Mr Kreft said: “One of the key questions is why has it taken so long for Public Health Wales to admit this disastrous data breach with highly personal information being published on a website for the whole world to see?
“For whatever reason, Public Health Wales have kept this under wraps for a fortnight when they should surely have been up front about it and let people know as soon as possible.
“Something as important as this should have been brought to the attention of the people of Wales and the Welsh Government immediately. The delay was totally unacceptable.
“To publish information about individuals’ personal medical history and the names of the care homes where they live raises very serious concerns about the organisation.
“If something of a fraction of the magnitude of this had happened in the private sector, the regulator would have come down on the company concerned like a ton of bricks. There would have been a price to be paid and somebody would have been held to account.
“This was a dreadful mistake by an individual but the decision to keep this important information quiet was clearly taken at a high level within Public Health Wales. This is about the checks and the balances within the organisation and about how it is managed.
“The fact that this breach was allowed to happen in the first place and the ensuing lack of openness and transparency is incredibly damaging in term of the public’s trust and confidence.
“Neither does it inspire the trust of the independent sector working in social care.
“Let’s face it, the track record of Public Health Wales has not been great during this coronavirus crisis.
“They have not had a great pandemic and this must come as a crushing blow to many of the hard-working people in the organisation.
“This disastrous data breach has highlighted the need for far-reaching reforms of the whole of the system, not just Public Health Wales.
“If they review and reflect in an open and transparent way about what has taken place and also consult with the social care sector as part of the process, we will be able to put changes in place to make us more resilient in future.

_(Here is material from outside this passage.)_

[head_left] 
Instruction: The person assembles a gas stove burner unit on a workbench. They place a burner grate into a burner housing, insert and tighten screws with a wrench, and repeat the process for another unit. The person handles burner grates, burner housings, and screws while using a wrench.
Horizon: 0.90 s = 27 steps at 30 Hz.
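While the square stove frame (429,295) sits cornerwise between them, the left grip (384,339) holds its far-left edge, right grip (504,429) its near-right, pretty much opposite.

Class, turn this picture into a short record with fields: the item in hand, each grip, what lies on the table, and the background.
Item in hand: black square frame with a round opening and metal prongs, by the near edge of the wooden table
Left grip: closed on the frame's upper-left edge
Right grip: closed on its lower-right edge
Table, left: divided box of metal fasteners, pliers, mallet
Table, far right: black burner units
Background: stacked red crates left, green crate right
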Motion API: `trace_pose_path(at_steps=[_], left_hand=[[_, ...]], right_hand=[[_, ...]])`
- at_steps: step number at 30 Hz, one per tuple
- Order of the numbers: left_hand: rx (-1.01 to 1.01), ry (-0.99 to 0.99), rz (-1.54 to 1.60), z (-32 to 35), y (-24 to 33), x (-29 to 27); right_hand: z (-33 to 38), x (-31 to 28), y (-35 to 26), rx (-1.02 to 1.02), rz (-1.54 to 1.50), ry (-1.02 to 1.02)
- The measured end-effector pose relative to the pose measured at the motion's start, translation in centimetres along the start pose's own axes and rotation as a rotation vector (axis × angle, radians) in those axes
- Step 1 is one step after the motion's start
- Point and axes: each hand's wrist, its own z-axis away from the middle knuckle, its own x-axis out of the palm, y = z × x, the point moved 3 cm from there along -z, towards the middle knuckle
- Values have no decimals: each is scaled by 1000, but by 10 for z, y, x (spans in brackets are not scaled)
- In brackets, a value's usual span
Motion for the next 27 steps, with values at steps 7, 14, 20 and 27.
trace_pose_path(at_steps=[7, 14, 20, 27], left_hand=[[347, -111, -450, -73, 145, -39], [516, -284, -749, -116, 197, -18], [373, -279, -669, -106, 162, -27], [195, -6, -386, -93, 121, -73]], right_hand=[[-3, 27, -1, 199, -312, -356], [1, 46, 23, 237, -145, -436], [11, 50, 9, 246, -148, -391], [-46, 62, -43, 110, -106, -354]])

“Luckily, many of our members had the good sense and strength of character to resist their calls in the early days of the coronavirus crisis to allow hospital patients to be discharged into care homes without testing.

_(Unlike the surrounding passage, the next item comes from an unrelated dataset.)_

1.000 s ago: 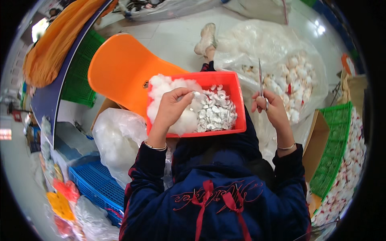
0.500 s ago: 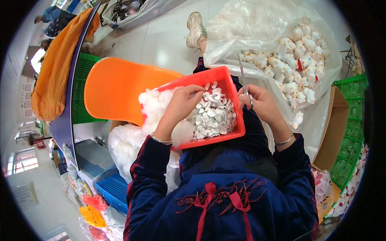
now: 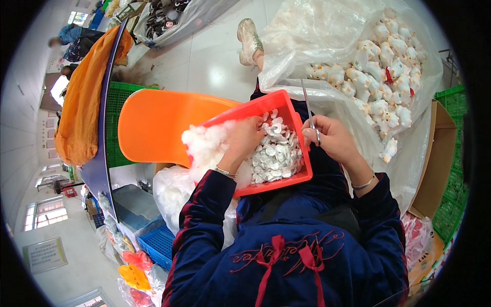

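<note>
Left hand (image 3: pixel 244 137): fingers curled down into the red bin (image 3: pixel 299 176), closing on white stuffing (image 3: pixel 204 146) at its left side; exactly what they pinch is hidden. Right hand (image 3: pixel 330 139): fingers closed around a thin metal tool (image 3: pixel 308 110), tip pointing up and away. Bin rests on the person's lap, holding stuffing and small white flat pieces (image 3: pixel 276 153). Orange chair (image 3: pixel 158 123) just left of bin. Clear bag of white plush toys (image 3: pixel 381 87) lies beyond the right hand on the floor.
</note>
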`<state>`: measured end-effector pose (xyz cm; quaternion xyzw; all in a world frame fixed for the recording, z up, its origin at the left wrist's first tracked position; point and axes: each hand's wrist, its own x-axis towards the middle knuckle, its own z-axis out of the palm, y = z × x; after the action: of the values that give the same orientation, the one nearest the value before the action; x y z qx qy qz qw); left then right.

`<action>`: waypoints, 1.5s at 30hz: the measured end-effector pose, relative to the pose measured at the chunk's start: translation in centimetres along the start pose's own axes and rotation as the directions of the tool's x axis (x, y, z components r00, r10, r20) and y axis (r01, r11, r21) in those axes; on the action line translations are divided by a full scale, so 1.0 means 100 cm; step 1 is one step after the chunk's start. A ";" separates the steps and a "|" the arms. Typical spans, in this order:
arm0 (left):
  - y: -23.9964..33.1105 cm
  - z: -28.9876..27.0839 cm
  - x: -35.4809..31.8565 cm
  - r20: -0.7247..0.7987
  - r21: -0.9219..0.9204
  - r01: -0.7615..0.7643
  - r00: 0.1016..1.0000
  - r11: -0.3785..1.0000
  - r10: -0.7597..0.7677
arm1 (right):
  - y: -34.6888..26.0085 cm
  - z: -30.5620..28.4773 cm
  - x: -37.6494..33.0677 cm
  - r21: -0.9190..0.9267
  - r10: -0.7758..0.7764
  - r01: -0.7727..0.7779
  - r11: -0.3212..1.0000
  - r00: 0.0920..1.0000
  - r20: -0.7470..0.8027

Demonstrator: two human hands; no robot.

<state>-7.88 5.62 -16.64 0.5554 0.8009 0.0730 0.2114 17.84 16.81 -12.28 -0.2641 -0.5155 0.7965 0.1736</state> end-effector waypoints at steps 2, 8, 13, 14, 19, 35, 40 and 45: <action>0.007 -0.004 -0.004 0.017 0.131 -0.083 0.997 0.988 0.082 | -0.002 0.005 0.000 -0.081 0.002 -0.003 0.997 1.000 -0.010; 0.003 0.005 -0.004 0.061 -0.090 0.043 0.997 0.995 -0.037 | 0.006 0.004 0.001 -0.199 0.020 -0.030 0.979 0.998 -0.052; -0.006 -0.003 -0.024 -0.116 -0.372 0.000 0.992 0.928 -0.047 | -0.004 0.024 0.015 -0.090 -0.045 0.045 0.995 0.999 -0.004; -0.006 -0.004 -0.031 -0.131 -0.462 -0.020 0.990 0.887 -0.046 | -0.004 0.030 0.019 -0.073 -0.069 0.069 0.995 0.998 0.002; 0.012 -0.021 -0.069 -0.102 -0.798 -0.048 0.993 0.601 -0.056 | 0.013 0.065 0.055 -0.279 -0.228 0.236 0.931 0.972 0.060; 0.012 0.020 -0.070 -0.063 -0.950 -0.004 0.982 0.312 -0.177 | 0.067 0.068 0.055 -0.043 -0.127 0.131 0.990 0.989 0.078; 0.006 0.031 -0.070 -0.122 -0.944 -0.052 0.973 0.325 -0.197 | 0.069 0.069 0.054 -0.042 -0.133 0.136 0.990 0.988 0.074; 0.008 0.032 -0.069 -0.084 -0.958 -0.017 0.970 0.286 -0.227 | 0.067 0.069 0.052 -0.074 -0.106 0.112 0.991 0.991 0.083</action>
<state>-3.89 -0.80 -17.45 0.2557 0.6520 0.5766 0.4207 9.53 11.90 -17.39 -0.2105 -0.5663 0.7749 0.1858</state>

“Their refusal as part of our campaign to shield social care undoubtedly saved countless lives which would otherwise have been lost if everybody had followed the guidance of Public Health Wales.
“I can only imagine that they are just reeling from one body blow after another.
“There are still major problems in terms of testing, both with the overall capacity and how it’s all being managed.
“The most important thing to people running care homes is capacity – capacity to get tests done, and capacity to turn the results around quickly.
“Everyone on the ground is trying their best, but the system can be a nightmare even as it’s currently organised.”
‘Risk is low’
In a statement, the agency said: “Public Health Wales regrets to announce that there has been a data breach involving the personally identifiable data of Welsh residents who have tested positive for Covid-19.
“A risk assessment has been conducted and legal advice has been sought, both of which advise that the risk of identification of the individuals affected by this data breach appears low.
“The incident, which was the result of individual human error, occurred on the afternoon of 30 August 2020 when the personal data of 18,105 Welsh residents who have tested positive for Covid-19 was uploaded by mistake to a public server where it was searchable by anyone using the site.
“After being alerted to the breach we removed the data on the morning of 31 August.
“In the 20 hours it was online it had been viewed 56 times.”
They added: “In the majority of cases (16,179 people) the information consisted of their initials, date of birth, geographical area and sex meaning that the risk they could be identified is low.
“However, for 1,926 people living in nursing homes or other enclosed settings such as supported housing, or residents who share the same postcode as these settings, the information also included the name of the setting.”